Valuable feedback from thousands of patients, caregivers, and physicians across the country allow health systems to place unparalleled focus on continuous improvement efforts in both quality and safety and advance the overall patient and employee experience. We’ve found that patient experience, employee engagement and satisfaction, and safety and quality measures are not siloed. Each is critical to improving the others.
Think about the last time you went to see a doctor. Why did you choose to go to one over another? Maybe it was because of the location and convenience, the ease of making an appointment, or the option to connect through telehealth. Or maybe you read multiple reviews that made you confident in your choice. If at any point in your decision-making you had a negative experience or even a few inconvenient ones, would you have changed your mind?
Say you went in for an appointment and had to wait an hour, or you were told to go to a specialist but given no guidance to find one, or the office incorrectly filed your insurance. Would that change your opinion on the quality of the care you received? What if you went to an appointment and there were no hassles at all, but you didn’t feel that the care provided was safe? That would likely affect your perception of quality more than any other factor.

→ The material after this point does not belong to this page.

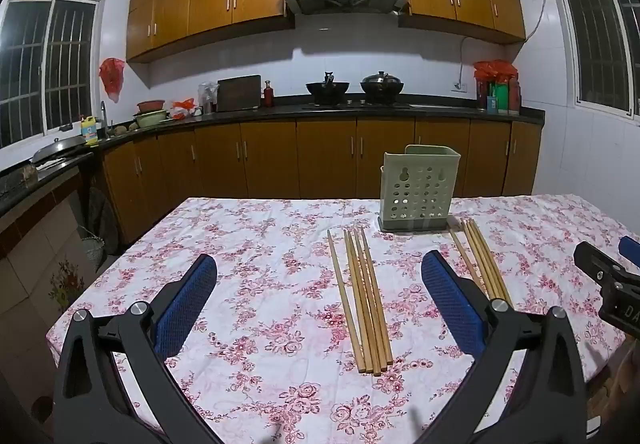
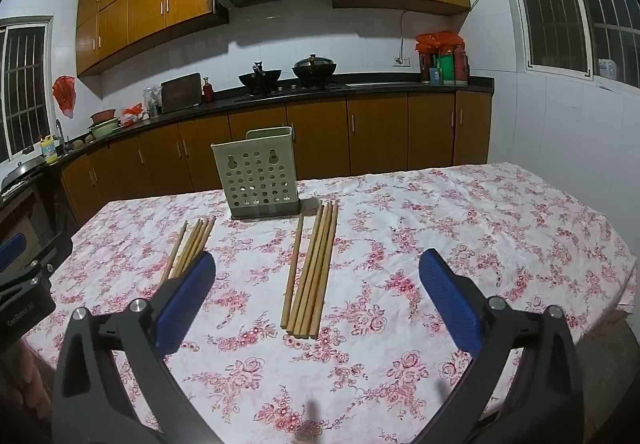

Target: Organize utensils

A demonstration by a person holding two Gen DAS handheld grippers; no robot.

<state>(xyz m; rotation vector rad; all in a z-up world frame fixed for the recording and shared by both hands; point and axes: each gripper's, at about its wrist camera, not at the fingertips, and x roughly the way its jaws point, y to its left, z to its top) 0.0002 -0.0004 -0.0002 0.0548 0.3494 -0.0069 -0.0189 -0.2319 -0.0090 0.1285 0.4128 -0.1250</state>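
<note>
Two bundles of wooden chopsticks lie on the floral tablecloth. In the left wrist view the left bundle point(image 1: 364, 300) lies between my open left gripper's point(image 1: 320, 272) blue fingers; the right bundle point(image 1: 482, 260) is partly behind the right finger. In the right wrist view my right gripper point(image 2: 316, 268) is open above the right bundle point(image 2: 310, 272); the left bundle point(image 2: 192, 244) is by its left finger. A green perforated utensil holder point(image 1: 418, 189) point(image 2: 258, 175) stands upright behind both bundles. Both grippers are empty.
The table point(image 1: 240, 324) point(image 2: 500, 224) is covered in a pink floral cloth. The right gripper's body point(image 1: 612, 280) shows at the right edge of the left view; the left gripper's body point(image 2: 24, 284) at the left edge of the right view. Kitchen counters stand behind.
</note>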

Each of these factors affects individuals differently and contributes to a unique view of care, making it difficult to truly define and track quality. Luckily, the Institute of Medicine’s report continues to serve as a guide. The culmination of all six next-generation factors, when they work together in harmony: big quality.
Big-picture insights drive big quality
When health providers have big-picture insight into their patient and employee data, they can identify key metrics, goals, and pain points. This data must be integrated across organizational siloes, putting safety, employee engagement, and patient experience insights in the context of one another to help prioritize and understand key foundational issues requiring improvement across all domains. Together, they provide the lens of big quality to show where organizations are struggling and how easily trust can be eroded.

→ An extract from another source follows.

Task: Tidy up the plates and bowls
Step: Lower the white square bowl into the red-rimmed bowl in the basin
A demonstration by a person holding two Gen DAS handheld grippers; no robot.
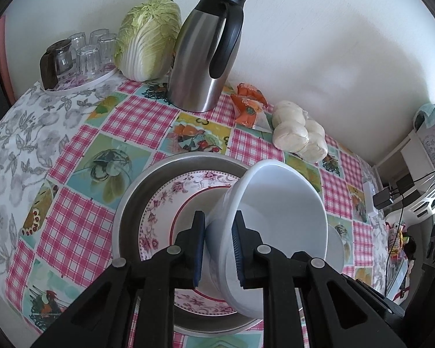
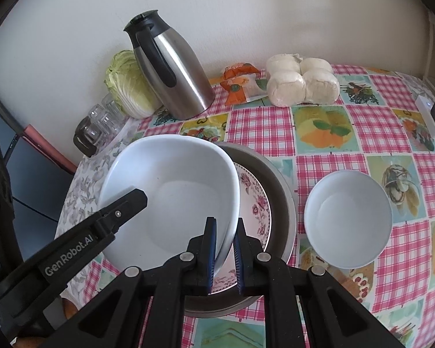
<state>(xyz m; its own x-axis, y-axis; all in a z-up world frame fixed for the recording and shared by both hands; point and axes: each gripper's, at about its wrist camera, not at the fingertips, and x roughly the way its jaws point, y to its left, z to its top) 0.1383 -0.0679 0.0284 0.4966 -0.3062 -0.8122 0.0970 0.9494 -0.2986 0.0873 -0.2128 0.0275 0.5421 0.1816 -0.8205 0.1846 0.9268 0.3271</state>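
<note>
A large white bowl (image 1: 278, 211) hangs tilted over a floral plate (image 1: 165, 203) that lies in a round metal pan (image 1: 133, 194). My left gripper (image 1: 219, 217) is shut on one side of the bowl's rim. In the right wrist view the same white bowl (image 2: 171, 191) fills the middle, and my right gripper (image 2: 225, 223) is shut on its right rim. The left gripper (image 2: 130, 200) clamps the opposite rim there. The floral plate (image 2: 256, 203) and the pan (image 2: 282, 203) show beneath the bowl. A smaller white bowl (image 2: 348, 220) stands on the tablecloth to the right.
A steel thermos jug (image 1: 200, 58), a napa cabbage (image 1: 148, 37) and a tray of upturned glasses (image 1: 81, 55) line the wall. An orange packet (image 2: 237, 84) and bagged buns (image 2: 301, 81) lie behind the pan. A white charger (image 2: 427, 116) sits near the right table edge.
</note>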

For example, data shows that, when a patient has an easy experience booking an appointment, they will rate their care quality in the 99th percentile. If a patient hits a snag before they arrive for their appointment, that rating will drop to the 4th percentile.
For that second patient, if they do not have another issue during their appointment, they will rate the quality in the 81st percentile. But if their access to care is disrupted, either before or during the appointment, their rating will be in the 1st percentile. These challenges, or “cracks,” in the overall care experience quickly accumulate and erode confidence.
Data also shows that the patient’s “likelihood to recommend” (LTR) response is often impacted by the perception of safety within the clinical setting, Based on Press Ganey survey response data, the results from respondents recommending the practice based on experience hovered around the 65th percentile. When patients reported feeling safe, potentially by observing the entire care team engaging in recognized safety behaviors like washing hands, masking, etc., their LTR rose to the 99th percentile, signaling higher overall loyalty and retention. However, if they reported feeling unsafe, LTR dropped to the 1st percentile.
These daily friction points or breakdowns in process present themselves as the manifestations of larger issues affecting overall safety and outcomes. Seeing through this lens of big quality allows individual health providers, and our industry more broadly, to drive improvement. To provide care that is “safe, effective, patient-centered, timely, efficient, and equitable,” providers must view a complete picture of their organizations. They must see across patient experience, employee engagement and safety, and make decisions driven by data.
It’s through these data-driven insights that we will fully realize next-generation quality care.
Rachel Biblow is senior vice president and partner for strategic integration and transformation at Press Ganey. Dr. Tejal Gandhi is Press Ganey’s chief safety and transformation officer.